To w dużej mierze dla nich zostało wynajętych osiem specjalnych pociągów, nazywanych
„pociągami pielgrzymów” oraz trzydzieści autokarów, które wyruszyły 11 sierpnia, z
różnych stron Francji do Lourdes.
Szczególnym akcentem tegorocznej pielgrzymki
jest obecność osób ubogich, które z powodu braku środków finansowych, nie mogłyby
pozwolić sobie na pielgrzymowanie do Lourdes. Dzięki hojności innych ponad 500 takich
osób może tu być i modlić się, i jak mówią organizatorzy: „ich cicha obecność jest
w sercu pielgrzymki, znakiem przesłania ewangelicznego”.
Niestety, w trakcie
francuskiej pielgrzymki narodowej do Lourdes doszło do przykrego incydentu. Jak podają
agencje, z powodu alarmu bombowego zarządzono ewakuację z terenu sanktuarium około
30 tys. pielgrzymów.
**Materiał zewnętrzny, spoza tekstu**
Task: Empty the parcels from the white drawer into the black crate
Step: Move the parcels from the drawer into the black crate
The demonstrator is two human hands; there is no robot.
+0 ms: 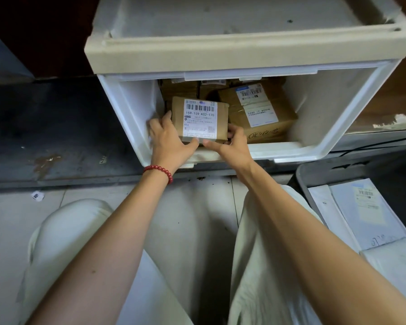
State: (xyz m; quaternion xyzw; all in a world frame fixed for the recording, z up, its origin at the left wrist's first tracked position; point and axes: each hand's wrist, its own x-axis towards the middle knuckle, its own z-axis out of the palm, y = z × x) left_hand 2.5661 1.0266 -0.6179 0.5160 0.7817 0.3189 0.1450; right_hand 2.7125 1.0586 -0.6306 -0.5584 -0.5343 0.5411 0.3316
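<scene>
Parcels (183, 91) of brown cardboard fill the back of the white drawer (319, 127), which stands open ahead of both hands. Between the two hands, at the drawer's front left, sits a small parcel (198, 118) with a white label on top. The left hand (168, 139) grips its left side, fingers curled along that edge and thumb laid against the near edge. The right hand (233, 143) grips the right side, fingers tucked round the corner, its thumb pointing at the left thumb and nearly meeting it. Just past the right hand, on its right, a bigger box (267, 127) with two labels lies tilted. A red bead bracelet (159, 172) circles the left wrist. Well to the right of the right hand and nearer the person, the black crate (314, 171) stands on the floor (85, 198) and holds white mailing bags (361, 216). A paper scrap (36, 196) lies on the floor, left of the left arm
</scene>
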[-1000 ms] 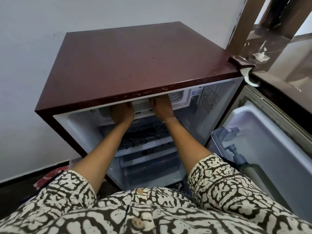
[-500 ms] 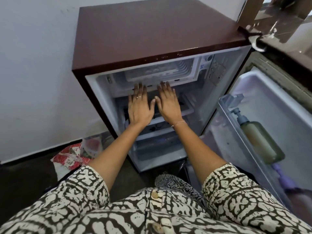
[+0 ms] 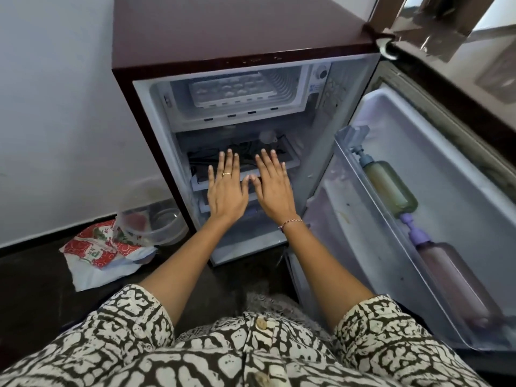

Jak podała policja, tamtejszy posterunek otrzymał informację
o podłożeniu tam czterech ładunków wybuchowych, które miały być zdetonowane po południu.
Po zarządzeniu ewakuacji wierni w milczeniu opuścili bazylikę i przyległe tereny.
Dodatkowym problemem było wywiezienie przebywających tam tysięcy chorych i niepełnosprawnych.
Alarm okazał się na szczęście fałszywy.